Currently, there are differing opinions on whether women over the age of 40 should receive mammography exams on a yearly basis or biennially. Wanting to quash this confusion for providers and patients, researchers from the school’s Rogel Cancer Center compared outcomes for dozens of diagnosed women.
Sarah Moorman, MD, and colleagues found that nearly half of those screened every other year had late-stage cancer, compared to just one-quarter of those on an annual schedule. Less frequent mammography screenings also led to more aggressive treatment down the line, according to their investigation, set to be shared Dec. 4 at the Radiological Society of North America’s 2019 annual meeting.
“Our study found that screening mammography performed once a year resulted in less advance stage disease in patients diagnosed with breast cancer,” Moorman, a radiology resident at Michigan Medicine, said in a school announcement. “These results may help women make informed decisions about the frequency of breast cancer screening,” she added.

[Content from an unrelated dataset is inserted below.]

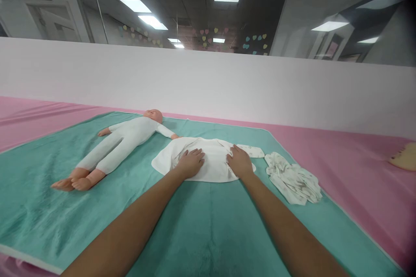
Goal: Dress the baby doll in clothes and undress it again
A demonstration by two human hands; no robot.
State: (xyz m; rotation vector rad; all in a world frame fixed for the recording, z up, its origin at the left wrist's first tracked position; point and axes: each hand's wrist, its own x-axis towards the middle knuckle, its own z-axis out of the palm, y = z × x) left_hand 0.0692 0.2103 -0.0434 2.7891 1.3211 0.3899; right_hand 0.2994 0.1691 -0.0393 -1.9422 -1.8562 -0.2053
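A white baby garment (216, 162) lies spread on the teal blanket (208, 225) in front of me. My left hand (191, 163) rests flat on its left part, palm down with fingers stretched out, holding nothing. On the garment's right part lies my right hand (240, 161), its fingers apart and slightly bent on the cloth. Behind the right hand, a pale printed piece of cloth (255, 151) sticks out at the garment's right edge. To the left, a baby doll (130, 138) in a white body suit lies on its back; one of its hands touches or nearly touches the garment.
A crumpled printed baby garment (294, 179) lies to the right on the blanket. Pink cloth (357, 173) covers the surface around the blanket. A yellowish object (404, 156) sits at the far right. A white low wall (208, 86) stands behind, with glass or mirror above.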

The Michigan team came to their conclusions by comparing tumor characteristics and treatment regimens for 232 women between the ages of 40 and 84. They found that about 86% underwent annual screenings compared to about 14% who were assessed every two years.
Almost 44% of those in the biennial group had late-stage breast cancer compared to 24% of those seen more frequently. And more than one-third of women receiving mammography screenings every two years later got “interval cancer” between screenings, compared to 10.5% of their counterparts.
Less frequent appointments also forced clinicians to use more aggressive treatments down the line, including chemotherapy and removal of lymph nodes, where cancer can often spread. The authors hope these results put to rest the notion that anything less than an annual checkup is OK.
“Mammography is one of the few screening tools that has been proven to save lives,” co-author Mark Helvie, MD, a Michigan Medicine professor of radiology, said in the announcement. “This study confirms the benefit of more frequent annual screening.”